Training can vary depending upon the practition­er’s faith background or educationa­l preference­s, but there are certificat­e programs through spiritual direction organizati­ons and nonprofit ministries, including the Shalem Institute for Spiritual Formation in Washington. Emily Malcoun, a clinical psychologi­st in Philadelph­ia who has worked with a spiritual director, noted that while therapy “can provide expert help with healing from mental health symptoms,” spiritual direction “focuses on your relationsh­ip with God or the divine” through prayer or reflection.

Some advocate for more accountabi­lity in the profession. Andree Grafstein, a spiritual director in Avon, Conn., described an incident of sexual harassment from a director about 40 years ago in an article she published last fall in Presence, a journal published by Spiritual Directors Internatio­nal; Grafstein said she has received supportive emails from other spiritual directors since its publicatio­n. “I look forward to a day when the reality of a spiritual director’s sexual harassment becomes as visible as other forms of sexual abuse have become,” she wrote.

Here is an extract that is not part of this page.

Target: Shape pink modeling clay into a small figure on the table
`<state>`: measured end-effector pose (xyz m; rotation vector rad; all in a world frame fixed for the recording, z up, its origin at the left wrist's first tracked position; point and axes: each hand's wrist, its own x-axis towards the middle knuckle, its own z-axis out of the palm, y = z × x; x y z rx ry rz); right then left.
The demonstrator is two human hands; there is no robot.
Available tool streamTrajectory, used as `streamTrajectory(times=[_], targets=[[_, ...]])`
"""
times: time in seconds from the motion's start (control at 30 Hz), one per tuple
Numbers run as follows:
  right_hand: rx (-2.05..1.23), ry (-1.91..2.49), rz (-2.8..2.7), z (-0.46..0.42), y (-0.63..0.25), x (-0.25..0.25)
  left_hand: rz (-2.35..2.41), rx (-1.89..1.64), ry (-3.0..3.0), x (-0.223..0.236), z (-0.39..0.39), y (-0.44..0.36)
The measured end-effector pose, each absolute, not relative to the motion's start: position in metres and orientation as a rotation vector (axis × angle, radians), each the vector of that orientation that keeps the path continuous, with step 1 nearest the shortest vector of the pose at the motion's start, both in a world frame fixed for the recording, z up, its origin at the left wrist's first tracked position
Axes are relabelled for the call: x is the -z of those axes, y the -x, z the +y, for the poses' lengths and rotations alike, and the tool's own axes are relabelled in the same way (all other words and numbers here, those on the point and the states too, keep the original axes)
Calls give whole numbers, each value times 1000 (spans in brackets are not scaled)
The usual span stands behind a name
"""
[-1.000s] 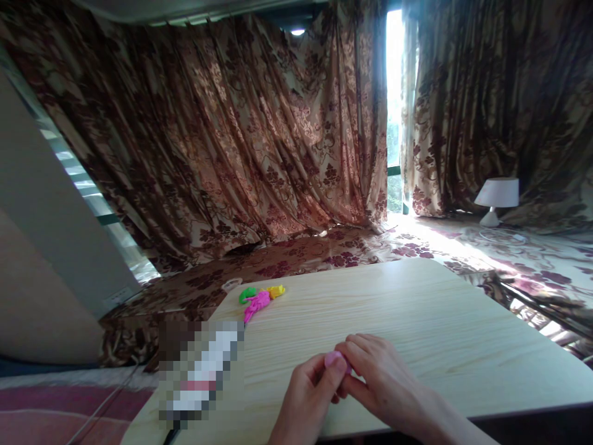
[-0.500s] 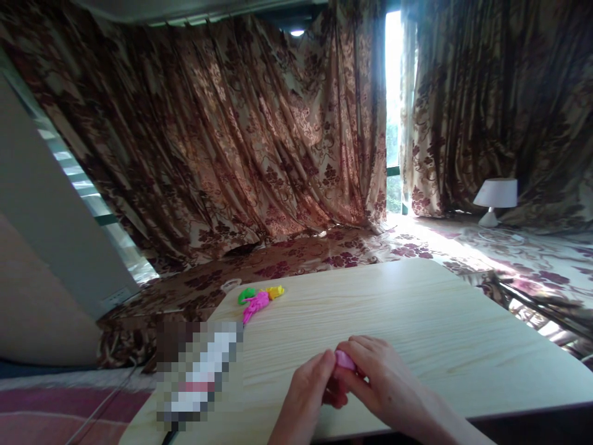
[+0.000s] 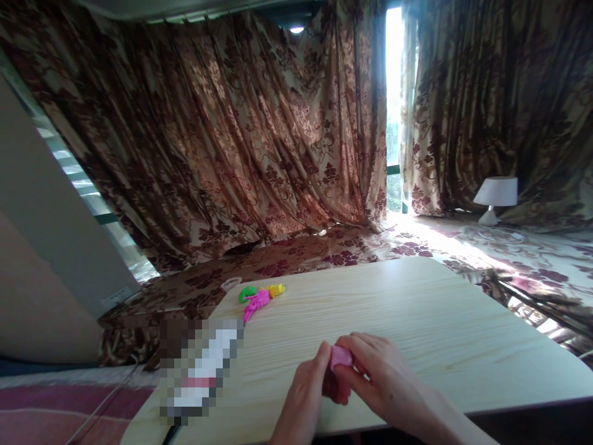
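Note:
A small lump of pink modelling clay (image 3: 341, 358) is pinched between both hands, above the near part of the table. My left hand (image 3: 309, 384) is closed on its left side, with the thumb pointing up against it. From the right, my right hand (image 3: 377, 371) grips the same lump with thumb and bent fingers. Part of the lump is hidden behind the fingers. Farther off, near the table's left edge, lie a bright pink piece (image 3: 256, 303), a green piece (image 3: 247, 293) and a yellow piece (image 3: 276, 290), close together.
The pale wooden table (image 3: 370, 296) has rounded corners. A blurred-out long pale object (image 3: 206, 371) lies along its left edge, a black cable (image 3: 171, 432) at its near end. Behind are floral curtains (image 3: 278, 136) and a white lamp (image 3: 495, 193) on a patterned ledge.
My fingers have shifted around the pink clay, and more of it shows between the hands. Both hands stay in nearly the same place; the other things have not moved.

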<state>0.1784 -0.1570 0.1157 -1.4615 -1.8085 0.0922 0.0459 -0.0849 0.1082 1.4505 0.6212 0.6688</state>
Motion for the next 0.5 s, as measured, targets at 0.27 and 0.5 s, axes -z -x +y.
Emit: streamTrajectory(times=[0.27, 0.5], targets=[[26, 1495, -1823, -161, -173, -116, 560, -662, -1370, -108, -83, -43], [153, 1587, -1912, -167, -170, -119, 603, -610, -1546, -109, -86, -38]])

Directees can be vulnerable, especially because, for some, rejection of organized religion or a former religious community is what brought them to a spiritual director in the first place. Kristabeth Atwood in Burlington, Vt., a spiritual director and former United Methodist minister, calls herself a pastor for people who don’t go to church. Most of her directees “just don’t resonate with being part of a traditiona­l or formal religious community,” she said.